1

I am trying to search for a term that has spaces and a wildcard at the end of it; i.e. name:John S* Solr is failing to return any result although I have the below entries indexed and are returned when querying *:* from Solr web interface;

  • John Dow
  • Johny English
  • John Smith

I am using Sol7.4 with DIH that index my DB, and I am creating a contact search (by name and phone) feature to my web app.

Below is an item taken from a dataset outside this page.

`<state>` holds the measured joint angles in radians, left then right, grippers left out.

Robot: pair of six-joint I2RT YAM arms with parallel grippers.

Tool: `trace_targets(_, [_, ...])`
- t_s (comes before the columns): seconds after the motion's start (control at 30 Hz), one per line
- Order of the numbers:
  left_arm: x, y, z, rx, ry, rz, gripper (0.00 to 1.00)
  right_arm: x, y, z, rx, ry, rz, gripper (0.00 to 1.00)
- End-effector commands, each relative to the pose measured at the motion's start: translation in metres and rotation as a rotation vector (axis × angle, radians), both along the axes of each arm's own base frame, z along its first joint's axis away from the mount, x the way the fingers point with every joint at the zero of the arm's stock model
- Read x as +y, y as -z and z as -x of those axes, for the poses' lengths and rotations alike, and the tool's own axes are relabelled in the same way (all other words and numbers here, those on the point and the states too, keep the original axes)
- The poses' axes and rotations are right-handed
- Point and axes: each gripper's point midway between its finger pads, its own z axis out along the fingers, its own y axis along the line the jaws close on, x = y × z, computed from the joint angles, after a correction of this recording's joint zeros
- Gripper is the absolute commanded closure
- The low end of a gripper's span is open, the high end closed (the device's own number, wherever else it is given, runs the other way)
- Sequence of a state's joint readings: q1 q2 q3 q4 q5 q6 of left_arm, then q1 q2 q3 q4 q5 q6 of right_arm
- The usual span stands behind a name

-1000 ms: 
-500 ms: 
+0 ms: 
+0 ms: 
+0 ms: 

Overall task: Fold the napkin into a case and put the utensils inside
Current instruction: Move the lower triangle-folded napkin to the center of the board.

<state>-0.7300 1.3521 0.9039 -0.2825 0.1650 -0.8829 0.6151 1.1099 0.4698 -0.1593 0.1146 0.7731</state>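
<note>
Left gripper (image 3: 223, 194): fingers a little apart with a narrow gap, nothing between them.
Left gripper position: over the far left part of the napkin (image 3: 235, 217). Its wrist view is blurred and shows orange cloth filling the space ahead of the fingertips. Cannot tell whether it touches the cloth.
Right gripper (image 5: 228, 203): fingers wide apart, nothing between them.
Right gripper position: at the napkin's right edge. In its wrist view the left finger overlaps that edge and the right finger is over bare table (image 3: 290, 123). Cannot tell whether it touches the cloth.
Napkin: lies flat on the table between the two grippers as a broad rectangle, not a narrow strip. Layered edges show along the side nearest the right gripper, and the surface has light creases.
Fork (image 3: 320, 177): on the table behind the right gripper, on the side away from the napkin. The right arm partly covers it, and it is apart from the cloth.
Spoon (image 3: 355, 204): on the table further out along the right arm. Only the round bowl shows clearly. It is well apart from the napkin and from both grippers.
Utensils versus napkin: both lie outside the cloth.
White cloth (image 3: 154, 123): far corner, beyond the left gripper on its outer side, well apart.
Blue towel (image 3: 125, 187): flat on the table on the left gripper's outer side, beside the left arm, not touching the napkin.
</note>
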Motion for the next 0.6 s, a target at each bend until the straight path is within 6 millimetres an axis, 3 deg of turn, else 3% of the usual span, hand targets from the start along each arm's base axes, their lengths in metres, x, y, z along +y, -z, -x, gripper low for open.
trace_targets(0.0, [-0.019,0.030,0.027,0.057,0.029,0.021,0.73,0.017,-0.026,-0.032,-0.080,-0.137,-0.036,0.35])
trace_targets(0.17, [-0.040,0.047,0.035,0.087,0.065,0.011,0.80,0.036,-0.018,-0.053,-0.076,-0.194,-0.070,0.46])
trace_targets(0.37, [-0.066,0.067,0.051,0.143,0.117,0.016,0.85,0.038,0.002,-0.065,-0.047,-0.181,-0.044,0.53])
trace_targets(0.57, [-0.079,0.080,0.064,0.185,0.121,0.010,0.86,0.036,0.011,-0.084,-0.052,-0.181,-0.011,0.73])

I have followed this thread Solr wildcard query with whitespace however it did not solve the problem;

  1. I have tried changing my field type (for field name) to text_en, text_ws and currently text_general, plus, tried to escape spaces with a backslash "\ " and it did not work.
  2. Tried Solr "complex phrase query parser" which partially solved the issue, as it will extremely increase the query time, in addition, Solarium is throwing an exception if the term contains spaces at the end i.e. "jhon\ *" and if I try to run the same query from Solr web interface I got no result http://localhost:8983/solr/collection/select?q{!complexphrase inOrder=true}displayName:John\ *
  3. Also, tried Prefix Query Parser with no luck

Note: that I have reloaded solr, cleared and re-index my data after each try.

Expected result:

  • when searching for "John" I should get all the 3 entries:

    • John Dow
    • Johny English
    • John Smith
  • when searching for "John\ " that will be parsed to "John "; I should get:

    • John Dow
    • John Smith
  • and when searching for "John\ S*", I should be getting:

    • John Smith

Update #1

search.php

...
    $term = str_replace(' ', '\ ', $request_params['term']);
    $query->setQuery('phone:"%1%" OR name:"%1%" OR contact:%2%*', [$request_params['term'], $term]);
    // $query->setQuery('phone:"%1%" OR name:"%1%" OR contact:"%2%*"', [$request_params['term'], $term]);
...

managed-schema

...
  <fieldType name="lowercase" class="solr.TextField" positionIncrementGap="100">
    <analyzer>
      <tokenizer class="solr.KeywordTokenizerFactory"/>
      <filter class="solr.LowerCaseFilterFactory"/>
    </analyzer>
  </fieldType>
...
  <field name="name" type="text_general" multiValued="false" indexed="true" stored="true"/>
  <field name="contact" type="lowercase" indexed="true" stored="true"/>
  <field name="phone" type="string" docValues="false" multiValued="false" indexed="true" required="true" stored="true"/>
  <copyField source="displayName" dest="card"/>
  <!-- <copyField source="phone" dest="card"/> -->
...
Geo Salameh
  • 323
  • 2
  • 8

1 Answers1

2

Use a second field for wildcard matches that has a KeywordTokenizer with a LowercaseFilterFactory attached. Use a copyField instruction to copy the content from the main field into the second, wildcard based field.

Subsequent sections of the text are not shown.